> _Recorded information_:

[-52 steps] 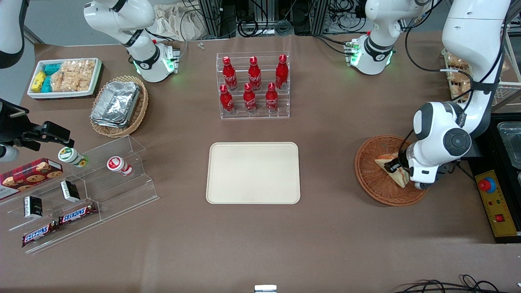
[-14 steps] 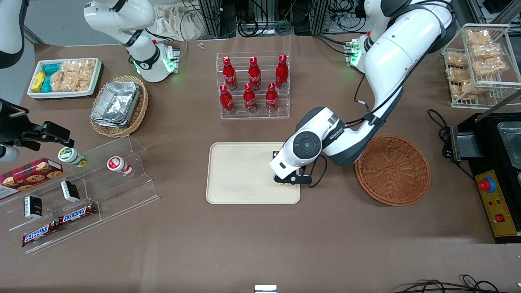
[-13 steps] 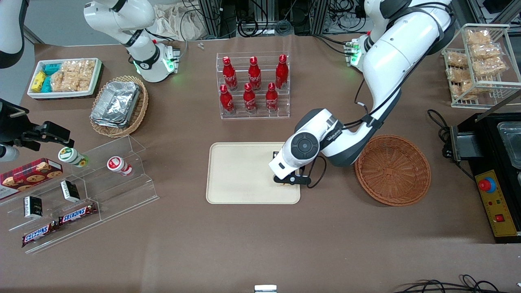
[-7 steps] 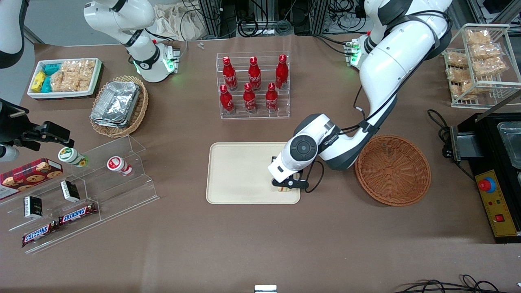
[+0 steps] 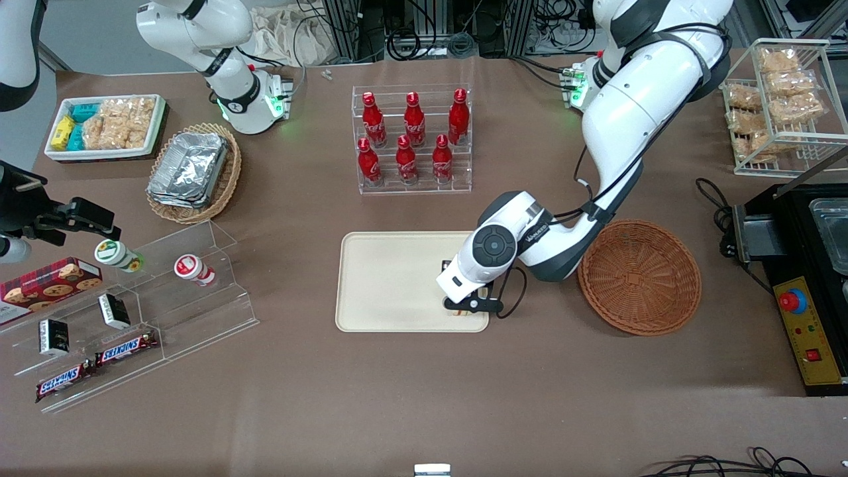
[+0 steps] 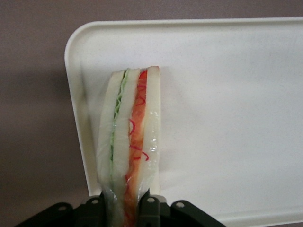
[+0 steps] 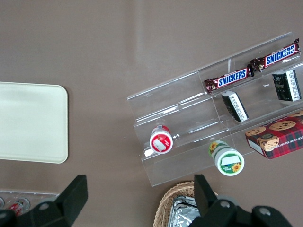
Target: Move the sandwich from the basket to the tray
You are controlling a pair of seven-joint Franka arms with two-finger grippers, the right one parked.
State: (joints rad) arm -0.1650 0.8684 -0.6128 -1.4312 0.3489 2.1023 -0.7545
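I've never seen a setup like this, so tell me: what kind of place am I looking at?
Probably a robotics lab staged as a snack counter. Cola bottles stand in a clear rack, Snickers bars lie on a clear display, cables crowd the table's edge. The gripper, over the tray, holds a wrapped sandwich.

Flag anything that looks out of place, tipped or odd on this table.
Two small cups lie tipped on their sides on the clear stepped stand. Otherwise nothing stands out: the gripper holds the sandwich on edge over the tray, near its corner; the basket holds nothing.
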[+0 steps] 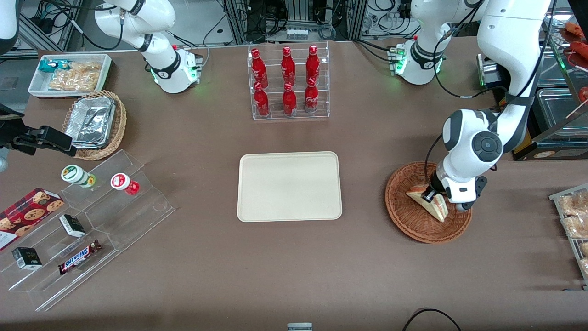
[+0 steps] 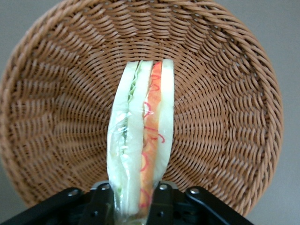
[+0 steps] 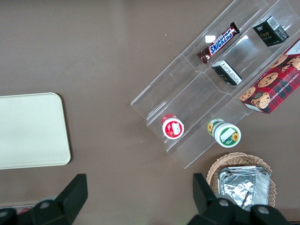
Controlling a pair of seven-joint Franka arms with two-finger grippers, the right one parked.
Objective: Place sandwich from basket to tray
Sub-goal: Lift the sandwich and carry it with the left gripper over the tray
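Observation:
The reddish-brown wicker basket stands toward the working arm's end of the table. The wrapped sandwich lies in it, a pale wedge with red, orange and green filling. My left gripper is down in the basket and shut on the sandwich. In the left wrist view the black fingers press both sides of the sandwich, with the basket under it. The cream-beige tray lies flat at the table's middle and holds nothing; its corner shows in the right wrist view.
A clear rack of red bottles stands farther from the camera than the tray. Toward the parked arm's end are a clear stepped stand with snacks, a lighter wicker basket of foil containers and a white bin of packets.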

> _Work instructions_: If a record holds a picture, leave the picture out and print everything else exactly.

> _Expected answer_:
[-52 steps] 
[-14 steps] 
[-13 steps] 
[-7 steps] 
[+0 steps] 
[+0 steps] 
[+0 steps] 
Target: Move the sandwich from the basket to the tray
You are controlling a pair of seven-joint Franka arms with two-finger grippers, the right one parked.
State: (joints rad) arm -0.1650 0.8684 -0.6128 -1.4312 0.3489 2.1023 -0.7545
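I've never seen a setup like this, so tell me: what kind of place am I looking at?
Probably a robotics lab staged as a snack counter. Cola bottles stand in a clear rack, Snickers bars lie on a clear display, cables crowd the table's edge. The gripper, over the tray, holds a wrapped sandwich.

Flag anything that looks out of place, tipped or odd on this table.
Two small cups lie tipped on their sides on the clear stepped stand. Otherwise nothing stands out: the gripper holds the sandwich on edge over the tray, near its corner; the basket holds nothing.
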[+0 steps] 
[+0 steps] 
[+0 steps] 
Controlling a pair of seven-joint Franka arms with two-finger grippers, the right one parked.
Objective: Place sandwich from basket to tray
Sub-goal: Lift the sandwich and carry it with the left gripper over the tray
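Observation:
The reddish-brown wicker basket stands toward the working arm's end of the table. The wrapped sandwich lies in it, a pale wedge with red, orange and green filling. My left gripper is down in the basket and shut on the sandwich. In the left wrist view the black fingers press both sides of the sandwich, with the basket under it. The cream-beige tray lies flat at the table's middle and holds nothing; its corner shows in the right wrist view.
A clear rack of red bottles stands farther from the camera than the tray. Toward the parked arm's end are a clear stepped stand with snacks, a lighter wicker basket of foil containers and a white bin of packets.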

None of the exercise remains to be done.